The alleged Quebec puma escapes or releases were followed days, weeks, and even months later by alleged puma sightings in adjacent areas of Vermont.
Sightings which may have involved these escaped pumas, or their descendants, continued for 20 years or longer in an elliptical pattern from the mountains just east of Burlington down as far south as northeastern Massachusetts.

Cougar (WDNR photo)
Roadside zoo escapees?
The hair and tracks that Morse reported finding might have been associated with those cases––or not, as people in the U.S. were illegally keeping and transporting pumas too, and some dodgy roadside zoos in the region that were eventually closed by the USDA Animal & Plant Health Inspection Service might also have lost a puma now and then without any record existing of the accident.
I tracked one reported puma sighting myself, in snow, in an area where sightings had been reported about once or twice a year for many years, and came to what I deemed a judicious stopping point at a 20-foot escarpment.

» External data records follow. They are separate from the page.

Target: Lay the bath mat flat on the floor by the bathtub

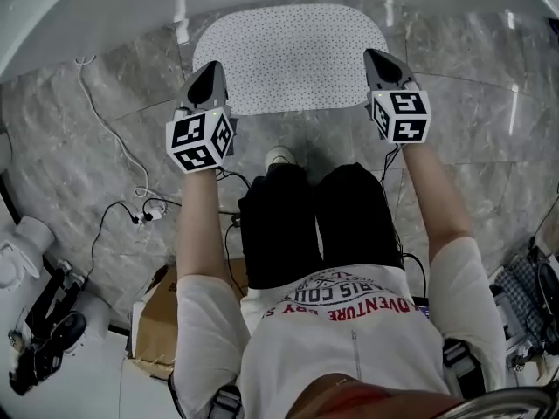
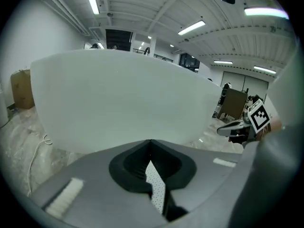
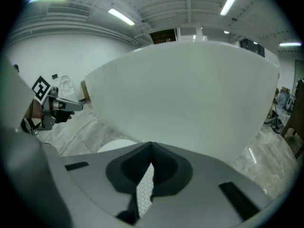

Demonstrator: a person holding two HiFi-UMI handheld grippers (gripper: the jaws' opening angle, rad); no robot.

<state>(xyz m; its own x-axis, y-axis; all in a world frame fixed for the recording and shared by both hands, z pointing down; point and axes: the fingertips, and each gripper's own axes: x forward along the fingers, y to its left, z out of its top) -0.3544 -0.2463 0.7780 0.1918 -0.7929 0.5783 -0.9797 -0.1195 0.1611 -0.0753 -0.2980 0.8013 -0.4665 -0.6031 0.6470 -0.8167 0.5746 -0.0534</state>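
Bath mat (image 1: 288, 55) lies spread on floor (image 1: 79, 147) beside bathtub (image 1: 87, 7). Left gripper (image 1: 210, 70) and right gripper (image 1: 378, 59) each clenched on a near corner. Remaining, probably: release both.
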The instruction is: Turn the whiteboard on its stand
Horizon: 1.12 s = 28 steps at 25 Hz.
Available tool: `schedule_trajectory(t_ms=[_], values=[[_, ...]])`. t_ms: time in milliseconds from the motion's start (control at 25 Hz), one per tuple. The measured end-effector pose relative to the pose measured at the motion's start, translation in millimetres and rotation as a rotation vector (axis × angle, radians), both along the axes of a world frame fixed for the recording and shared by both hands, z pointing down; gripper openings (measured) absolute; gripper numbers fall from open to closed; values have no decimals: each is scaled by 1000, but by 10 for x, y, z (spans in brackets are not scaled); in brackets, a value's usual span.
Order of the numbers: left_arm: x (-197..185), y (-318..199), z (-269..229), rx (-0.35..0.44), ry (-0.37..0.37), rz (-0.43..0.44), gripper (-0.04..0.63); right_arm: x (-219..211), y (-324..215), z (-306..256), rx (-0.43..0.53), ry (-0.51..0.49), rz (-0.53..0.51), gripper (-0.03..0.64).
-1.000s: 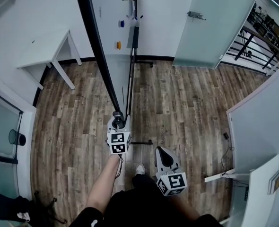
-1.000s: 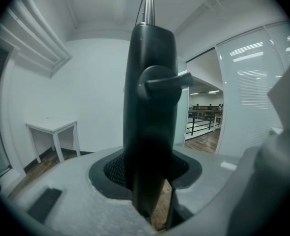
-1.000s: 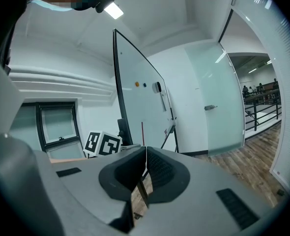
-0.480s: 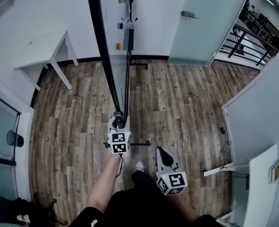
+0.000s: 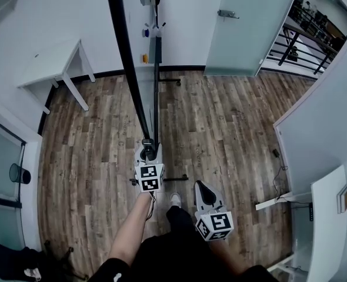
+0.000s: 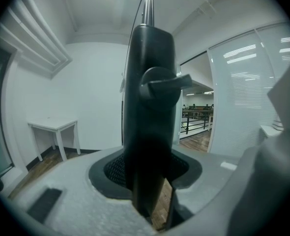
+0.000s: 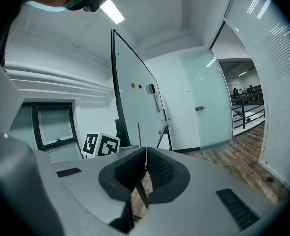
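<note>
A person's right gripper (image 5: 202, 187) hangs free by the body just above a light shoe (image 5: 174, 199), its fingers (image 7: 159, 173) pressed together with nothing between them. Just ahead and to its left, at the end of a bare forearm (image 5: 132, 228), the left gripper (image 5: 148, 147) has its fingers (image 6: 114, 170) clamped on the near black edge (image 6: 150, 107) of the whiteboard (image 5: 129, 69) (a knob sticks out of that edge above the grip). From the head view the board is seen almost edge-on, its dark top rail running from the gripper away toward the far wall. The stand (image 5: 156, 87) runs alongside it on the right, and a short foot bar (image 5: 174, 178) lies on the wood-plank floor (image 5: 220, 128) beside the left gripper. An orange magnet (image 5: 144, 57) and a blue one (image 5: 145, 32) sit on the board's white face near its far end. A small white desk (image 5: 50, 66) stands against the wall well to the left. On the right of the far wall is a frosted glass door (image 5: 250, 22), with a dark railing (image 5: 291, 46) beyond it.
</note>
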<state>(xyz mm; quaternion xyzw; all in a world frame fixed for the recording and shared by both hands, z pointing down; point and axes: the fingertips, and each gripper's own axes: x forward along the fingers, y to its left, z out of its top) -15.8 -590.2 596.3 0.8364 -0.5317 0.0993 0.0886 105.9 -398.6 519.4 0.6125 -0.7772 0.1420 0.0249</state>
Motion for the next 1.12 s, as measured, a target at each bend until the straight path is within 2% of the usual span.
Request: schedule_trajectory(t_ms=[1120], values=[[-270, 1341, 44, -3, 9, 4, 176, -253, 1749, 33, 16, -5, 106, 14]])
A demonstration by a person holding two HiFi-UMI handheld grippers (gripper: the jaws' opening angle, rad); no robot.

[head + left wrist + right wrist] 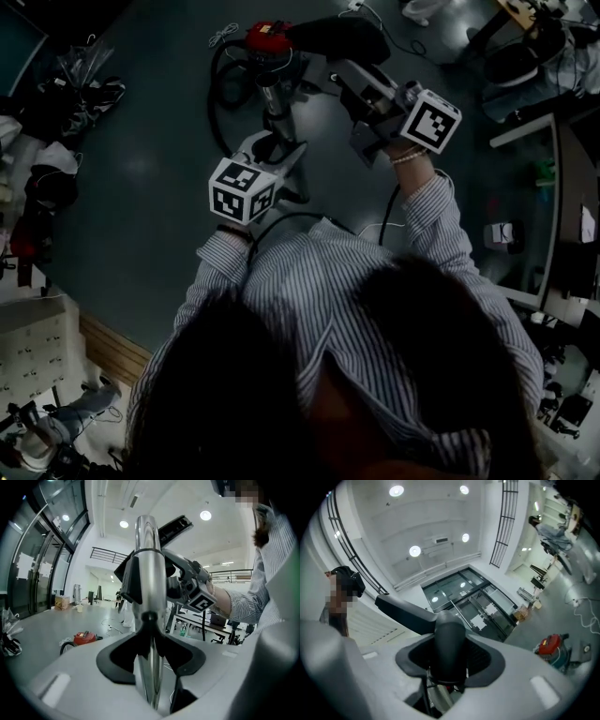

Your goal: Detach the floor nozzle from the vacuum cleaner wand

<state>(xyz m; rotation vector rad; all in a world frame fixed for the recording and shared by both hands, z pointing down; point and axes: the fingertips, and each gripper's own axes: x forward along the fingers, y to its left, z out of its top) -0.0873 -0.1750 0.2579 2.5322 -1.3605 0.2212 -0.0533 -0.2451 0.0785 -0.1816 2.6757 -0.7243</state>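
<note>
In the head view my left gripper (277, 152) is shut on the chrome wand (269, 101), which runs towards the red vacuum body (269, 37). In the left gripper view the wand (150, 559) stands upright between the jaws of my left gripper (150, 667). My right gripper (354, 82) is shut on the black neck of the floor nozzle (339, 37). The right gripper view shows that neck (450, 641) clamped in my right gripper (447, 670), with the nozzle's flat bar (404, 610) beyond. I cannot tell whether nozzle and wand are joined.
A black hose (221, 94) loops on the grey floor beside the vacuum body. Clutter lies at the left edge (56, 122). Desks and chairs (525, 66) stand at the right. My striped sleeves fill the lower middle.
</note>
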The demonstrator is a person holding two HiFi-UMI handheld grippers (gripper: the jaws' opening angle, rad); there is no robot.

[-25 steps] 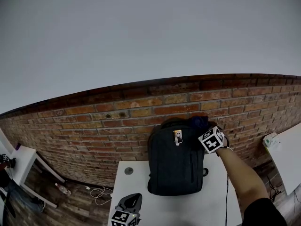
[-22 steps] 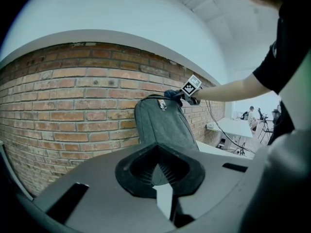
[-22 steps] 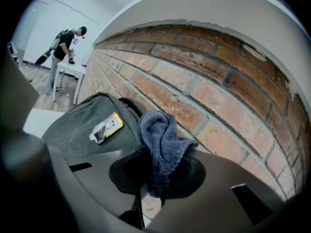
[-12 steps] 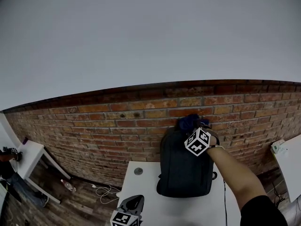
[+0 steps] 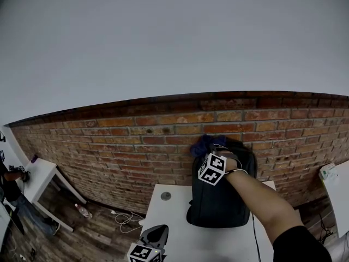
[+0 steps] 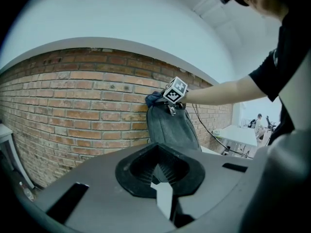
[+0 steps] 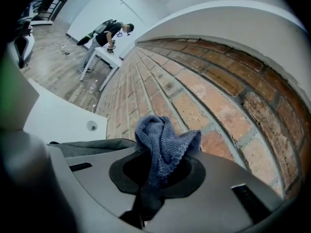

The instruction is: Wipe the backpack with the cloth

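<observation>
A dark backpack [image 5: 223, 195] stands upright on a white table [image 5: 174, 217], leaning on the brick wall. My right gripper [image 5: 210, 152] is at the backpack's top left corner, shut on a blue cloth [image 5: 203, 144] that bunches out past its jaws [image 7: 165, 144]. In the right gripper view the backpack's top edge [image 7: 92, 147] runs just below the cloth. My left gripper [image 5: 151, 239] stays low at the table's near left, apart from the backpack [image 6: 170, 127], its jaws closed with nothing between them.
The brick wall [image 5: 120, 146] runs right behind the backpack. A cable [image 5: 254, 239] hangs down to the right of the bag. A white side table [image 5: 32, 179] and a person [image 5: 13, 201] are far left. Another white table [image 5: 335, 184] is at the right.
My right gripper has carried the cloth leftward along the backpack's top, from the right corner to the left corner. The left gripper has stayed put.
</observation>
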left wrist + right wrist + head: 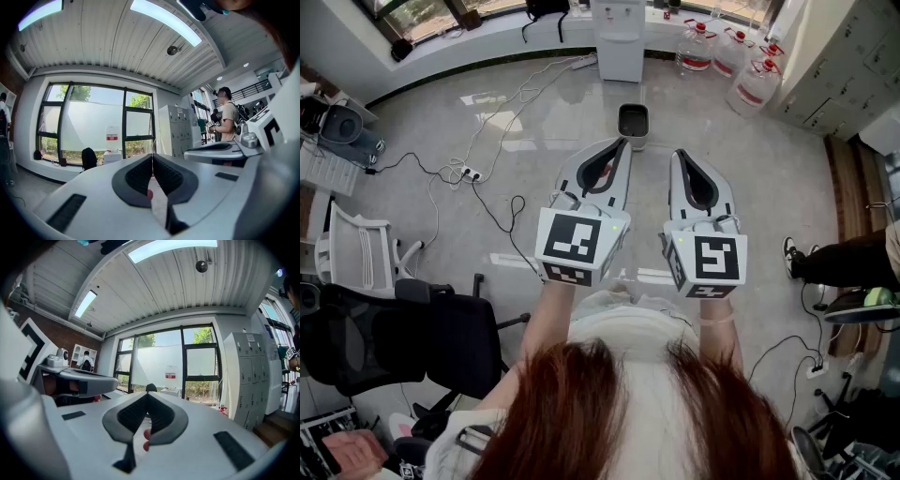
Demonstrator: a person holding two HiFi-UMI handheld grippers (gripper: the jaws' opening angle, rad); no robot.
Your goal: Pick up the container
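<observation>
My left gripper [620, 147] and right gripper [682, 157] had their jaws fully closed on nothing. The container [633, 123] sat on the floor [769, 169] farther ahead. It looked light and stiff, so I judged its rim the best hold.

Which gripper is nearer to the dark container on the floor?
Left. The left gripper points almost straight at the container; the right gripper aims past its right side, farther off.
</observation>
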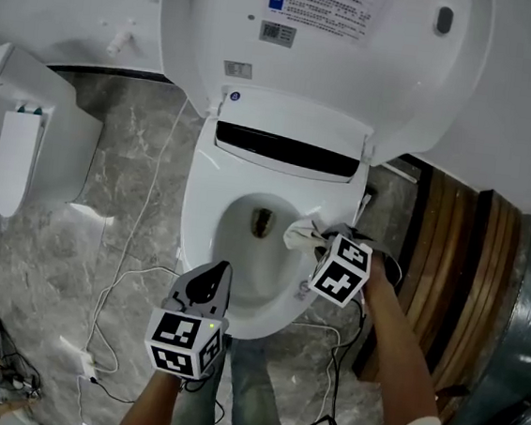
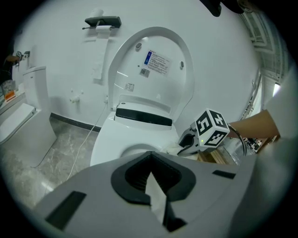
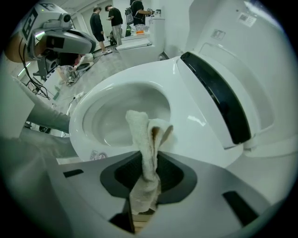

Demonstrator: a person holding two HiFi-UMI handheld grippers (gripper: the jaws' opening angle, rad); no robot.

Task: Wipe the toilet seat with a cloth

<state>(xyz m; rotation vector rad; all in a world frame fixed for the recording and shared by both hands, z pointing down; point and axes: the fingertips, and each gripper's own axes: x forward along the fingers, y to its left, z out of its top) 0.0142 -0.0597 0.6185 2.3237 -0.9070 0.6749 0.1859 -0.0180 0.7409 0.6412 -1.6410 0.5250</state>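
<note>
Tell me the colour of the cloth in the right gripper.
Off-white cloth with a brown stain; right gripper view.

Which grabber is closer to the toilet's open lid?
Right. The right gripper, clamping the cloth, is over the seat's side near the lid; the left gripper hangs at the seat's front.

The left gripper (image 1: 214, 275) is held low in front of the person, angled forward and down, its jaws pressed together with nothing between them. The right gripper (image 1: 322, 243) points steeply downward, its jaws clamped on a white cloth (image 3: 145, 139). The bare right forearm (image 1: 401, 336) reaches in from the lower right.
</note>
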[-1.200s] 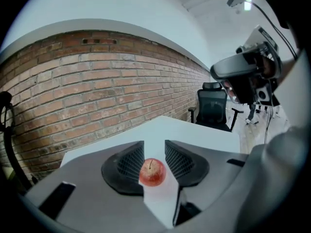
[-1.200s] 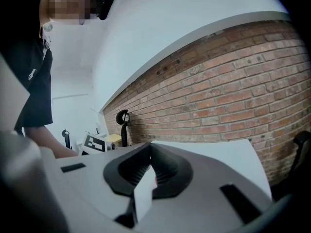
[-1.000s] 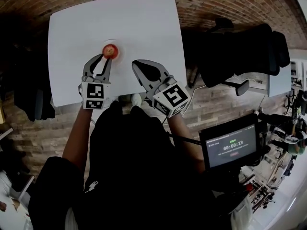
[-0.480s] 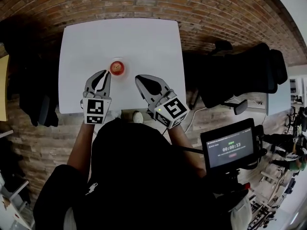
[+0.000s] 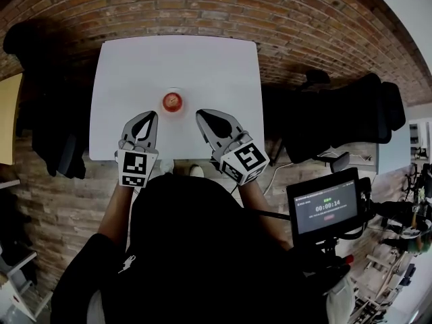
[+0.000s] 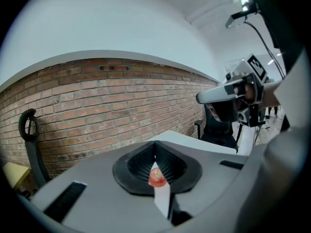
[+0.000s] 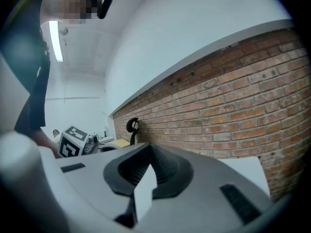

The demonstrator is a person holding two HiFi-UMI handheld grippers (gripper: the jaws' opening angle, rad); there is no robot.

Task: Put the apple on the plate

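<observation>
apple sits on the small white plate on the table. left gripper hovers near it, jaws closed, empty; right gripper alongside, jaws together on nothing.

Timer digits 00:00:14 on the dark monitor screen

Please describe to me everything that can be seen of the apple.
The apple is small, round and red, with a paler orange patch on top and a short stem pointing up. It sits upright in the middle of a small white plate, near the centre of the white table. Only the plate touches it; the left gripper and the right gripper are shut and apart from it.
</observation>
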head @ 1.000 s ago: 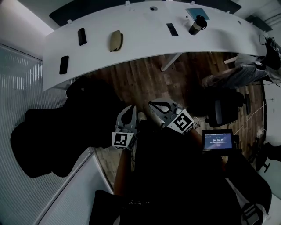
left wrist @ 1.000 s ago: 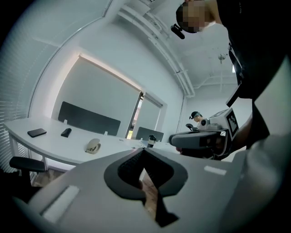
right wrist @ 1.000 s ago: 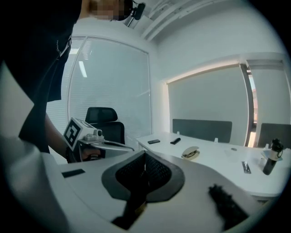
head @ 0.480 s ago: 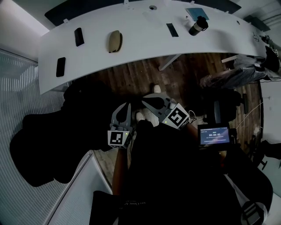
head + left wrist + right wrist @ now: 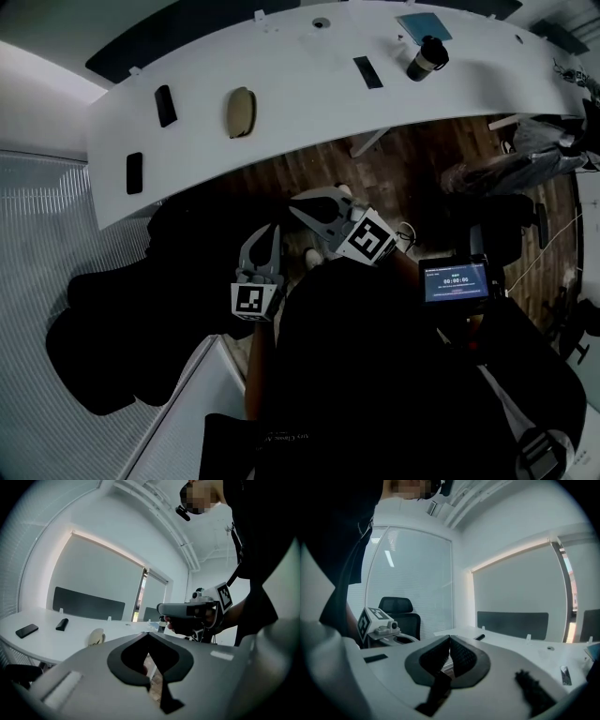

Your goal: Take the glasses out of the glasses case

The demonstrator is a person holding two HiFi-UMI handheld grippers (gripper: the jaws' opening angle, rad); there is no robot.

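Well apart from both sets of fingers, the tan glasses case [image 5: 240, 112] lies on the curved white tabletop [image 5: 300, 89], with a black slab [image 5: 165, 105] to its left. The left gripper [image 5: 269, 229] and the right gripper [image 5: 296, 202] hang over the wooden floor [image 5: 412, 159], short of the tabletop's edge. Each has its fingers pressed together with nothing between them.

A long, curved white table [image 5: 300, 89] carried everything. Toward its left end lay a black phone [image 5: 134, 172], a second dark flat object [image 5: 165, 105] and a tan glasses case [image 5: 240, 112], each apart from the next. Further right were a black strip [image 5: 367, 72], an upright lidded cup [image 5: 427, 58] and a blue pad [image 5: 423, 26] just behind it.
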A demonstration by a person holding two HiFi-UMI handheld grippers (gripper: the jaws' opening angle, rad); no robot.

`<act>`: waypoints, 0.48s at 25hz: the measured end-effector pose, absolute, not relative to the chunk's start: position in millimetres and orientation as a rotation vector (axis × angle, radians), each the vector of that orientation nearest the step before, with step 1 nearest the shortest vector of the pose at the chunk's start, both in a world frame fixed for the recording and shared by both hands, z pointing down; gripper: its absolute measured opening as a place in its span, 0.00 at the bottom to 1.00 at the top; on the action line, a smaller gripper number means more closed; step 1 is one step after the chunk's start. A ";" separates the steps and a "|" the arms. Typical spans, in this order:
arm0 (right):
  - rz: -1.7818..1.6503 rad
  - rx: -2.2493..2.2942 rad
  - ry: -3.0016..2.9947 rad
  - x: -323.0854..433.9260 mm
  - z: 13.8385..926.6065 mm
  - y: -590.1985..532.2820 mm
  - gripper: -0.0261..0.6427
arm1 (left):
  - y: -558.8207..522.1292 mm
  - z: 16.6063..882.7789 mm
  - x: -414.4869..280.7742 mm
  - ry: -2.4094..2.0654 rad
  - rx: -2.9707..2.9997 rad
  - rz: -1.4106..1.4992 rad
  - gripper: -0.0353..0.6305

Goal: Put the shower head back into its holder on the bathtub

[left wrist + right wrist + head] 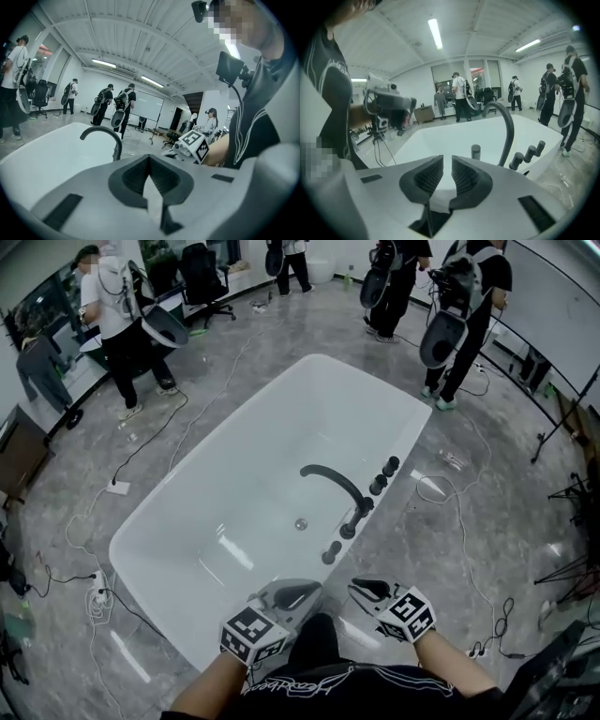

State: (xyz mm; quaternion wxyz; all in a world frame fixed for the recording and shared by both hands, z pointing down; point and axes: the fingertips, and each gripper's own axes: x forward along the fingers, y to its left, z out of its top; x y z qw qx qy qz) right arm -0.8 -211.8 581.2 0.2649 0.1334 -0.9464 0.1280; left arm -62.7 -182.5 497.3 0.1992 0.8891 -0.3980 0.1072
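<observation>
A white bathtub (pixel 187 549) fills the middle of the head view. A black curved spout (pixel 333 482) and several black knobs (pixel 384 474) stand along its right rim. Nearest me on that rim, a short black cylinder (pixel 331 552) stands upright, the same cylinder (pixel 476 151) left of the spout (pixel 506 126); whether it is the shower head I cannot tell. My left gripper (pixel 298 594) (pixel 149 159) is shut and empty near my body. My right gripper (pixel 367 589) (pixel 447 161) hovers beside it with a narrow gap between its jaws and nothing in it.
Several people with gear stand around the room, one (pixel 117 324) at the back left and one (pixel 469 306) at the back right. Cables (pixel 150 442) trail over the marble floor, with a power strip (pixel 98 598) left of the tub. Tripod stands (pixel 572 418) are at the right.
</observation>
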 end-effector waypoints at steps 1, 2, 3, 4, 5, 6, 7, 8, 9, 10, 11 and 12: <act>0.358 0.353 -2.595 1.9 559.3 -199.9 0.12 | -174.3 490.3 -56.1 -1.104 2.491 0.288 0.06; 0.364 0.342 -2.635 5.0 538.1 -187.0 0.10 | -164.3 483.6 -48.7 -1.091 2.498 0.279 0.06; 0.363 0.327 -2.674 8.6 518.2 -173.5 0.10 | -153.3 477.1 -40.6 -1.079 2.507 0.273 0.06; 0.357 0.312 -2.711 13.1 499.8 -160.4 0.09 | -142.4 470.5 -32.5 -1.071 2.518 0.270 0.06; 0.353 0.300 -2.745 18.1 483.1 -148.8 0.09 | -132.7 463.4 -25.0 -1.070 2.531 0.268 0.06; 0.358 0.290 -2.778 23.3 467.8 -138.8 0.09 | -124.3 456.0 -18.3 -1.073 2.543 0.266 0.06; 0.370 0.281 -2.806 28.4 453.8 -129.9 0.09 | -116.8 448.3 -12.2 -1.078 2.553 0.263 0.06; 0.383 0.274 -2.827 33.8 441.6 -121.6 0.08 | -109.2 440.7 -6.1 -1.082 2.562 0.258 0.06; 0.386 0.276 -2.838 39.5 431.8 -114.2 0.08 | -101.6 433.5 0.1 -1.083 2.571 0.252 0.06; 0.377 0.284 -2.843 45.0 424.4 -108.3 0.08 | -94.4 426.8 5.9 -1.085 2.581 0.247 0.06; 0.363 0.296 -2.845 49.6 419.0 -103.7 0.08 | -88.4 420.7 10.4 -1.089 2.593 0.245 0.06; 0.353 0.305 -2.849 52.9 415.3 -99.7 0.08 | -83.1 415.6 13.6 -1.096 2.603 0.246 0.06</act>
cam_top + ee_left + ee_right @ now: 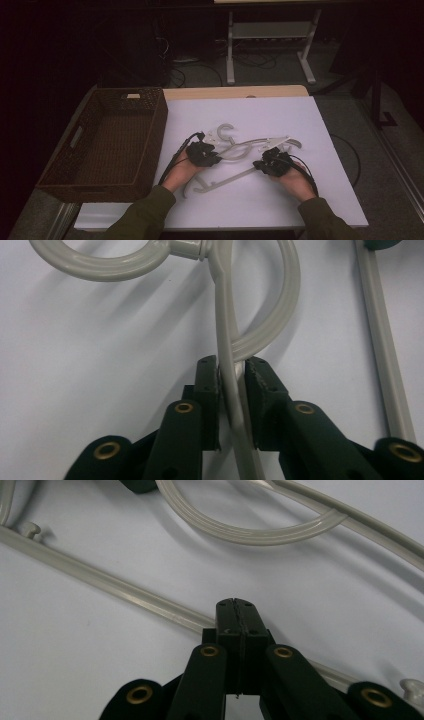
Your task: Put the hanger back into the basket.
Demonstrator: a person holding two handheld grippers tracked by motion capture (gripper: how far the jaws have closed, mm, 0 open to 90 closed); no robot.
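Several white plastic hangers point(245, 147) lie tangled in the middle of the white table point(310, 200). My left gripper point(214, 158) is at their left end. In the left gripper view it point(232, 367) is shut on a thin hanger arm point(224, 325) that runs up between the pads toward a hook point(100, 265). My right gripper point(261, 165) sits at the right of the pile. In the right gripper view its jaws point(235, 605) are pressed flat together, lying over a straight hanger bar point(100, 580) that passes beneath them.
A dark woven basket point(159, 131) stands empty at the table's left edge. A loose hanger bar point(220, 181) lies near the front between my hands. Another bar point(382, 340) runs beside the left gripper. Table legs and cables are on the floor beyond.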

The tracks came to a sudden halt, indicating the critter had apparently ascended the escarpment at a single bound.
By then it was almost twilight, and trying to scale the escarpment myself to see what was on top looked like a fool’s mission, even if I didn’t fall and break my neck.
But even if the animal in that instance was a puma, as seemed probable, the location was much closer to two defunct roadside zoos than to any habitat where wild pumas had been confirmed to exist in almost 80 years,
When pumas reappear
The St. Croix cougar “may not be the last western panther to make New England its home, even temporarily,” Platt concluded. “Many experts feel the Maine woods and other New England locations hold a lot of potential as a possible sites for cougar rewilding as the species continues its eastward expansion.”
When pumas reappear in the east, however, which seems mostly just a matter of time, they will officially not be “eastern pumas.” There never really was much taxonomic reason to consider either the “eastern puma” or the long officially endangered “Florida panther” a distinctive species or subspecies. Designating them as endangered species, before DNA testing existed, bought the “Florida panther” several decades of recovery time, and might have saved the “eastern puma” too, had any existed.

Merritt & Beth Clifton
Genetic evidence, however, suggests that the entire puma population of North, Central, and South America are all one closely related family group, some of whom have had the good fortune to find much more favorable habitat than others.